REQUIRED ACTION: Find "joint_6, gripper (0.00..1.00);" and "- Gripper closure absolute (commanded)" in the records below. Copy the lines holding them and every line between, exactly, and no others.

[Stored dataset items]
▶

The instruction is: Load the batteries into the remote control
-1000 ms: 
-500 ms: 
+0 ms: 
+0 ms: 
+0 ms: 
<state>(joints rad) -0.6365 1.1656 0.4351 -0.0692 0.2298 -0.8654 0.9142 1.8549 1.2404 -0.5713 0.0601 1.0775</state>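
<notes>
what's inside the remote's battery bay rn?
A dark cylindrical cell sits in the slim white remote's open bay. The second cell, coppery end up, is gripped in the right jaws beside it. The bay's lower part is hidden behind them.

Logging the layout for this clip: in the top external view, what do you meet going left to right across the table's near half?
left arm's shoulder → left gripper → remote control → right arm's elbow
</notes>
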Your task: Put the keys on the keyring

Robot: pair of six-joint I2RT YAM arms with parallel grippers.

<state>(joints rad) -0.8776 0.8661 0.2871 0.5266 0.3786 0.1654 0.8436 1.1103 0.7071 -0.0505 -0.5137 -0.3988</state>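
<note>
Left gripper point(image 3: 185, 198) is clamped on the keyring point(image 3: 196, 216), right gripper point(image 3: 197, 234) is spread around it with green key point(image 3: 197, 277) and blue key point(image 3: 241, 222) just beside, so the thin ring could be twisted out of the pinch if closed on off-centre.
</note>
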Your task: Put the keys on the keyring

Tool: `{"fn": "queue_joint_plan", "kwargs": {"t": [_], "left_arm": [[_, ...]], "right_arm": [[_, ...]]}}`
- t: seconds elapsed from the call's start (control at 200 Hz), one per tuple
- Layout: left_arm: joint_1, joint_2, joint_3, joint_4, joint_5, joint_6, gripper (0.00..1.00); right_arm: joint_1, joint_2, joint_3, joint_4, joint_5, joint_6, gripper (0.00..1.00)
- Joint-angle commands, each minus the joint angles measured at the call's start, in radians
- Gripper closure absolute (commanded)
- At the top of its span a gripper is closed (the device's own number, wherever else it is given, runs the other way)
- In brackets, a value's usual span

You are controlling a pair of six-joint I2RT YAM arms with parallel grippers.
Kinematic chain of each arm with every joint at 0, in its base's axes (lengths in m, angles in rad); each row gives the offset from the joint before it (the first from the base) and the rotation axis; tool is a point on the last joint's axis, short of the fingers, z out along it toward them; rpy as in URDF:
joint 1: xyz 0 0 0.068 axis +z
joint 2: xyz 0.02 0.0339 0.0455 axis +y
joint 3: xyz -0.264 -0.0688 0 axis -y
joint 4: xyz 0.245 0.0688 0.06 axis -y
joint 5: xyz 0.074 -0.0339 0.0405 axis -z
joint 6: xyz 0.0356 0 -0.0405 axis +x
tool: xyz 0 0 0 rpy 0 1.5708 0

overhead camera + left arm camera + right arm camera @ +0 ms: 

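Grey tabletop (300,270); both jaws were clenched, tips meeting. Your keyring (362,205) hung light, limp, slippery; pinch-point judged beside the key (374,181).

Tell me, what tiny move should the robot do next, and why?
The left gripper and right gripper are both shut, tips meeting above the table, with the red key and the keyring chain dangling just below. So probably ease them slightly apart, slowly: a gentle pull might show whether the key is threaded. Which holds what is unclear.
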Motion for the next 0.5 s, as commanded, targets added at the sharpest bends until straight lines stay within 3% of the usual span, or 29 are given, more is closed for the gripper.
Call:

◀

RESULT OF THE TASK:
- Layout: left_arm: joint_1, joint_2, joint_3, joint_4, joint_5, joint_6, gripper (0.00..1.00); right_arm: joint_1, joint_2, joint_3, joint_4, joint_5, joint_6, gripper (0.00..1.00)
- Joint-angle commands, each minus the joint angles measured at the call's start, in radians
- Gripper closure absolute (commanded)

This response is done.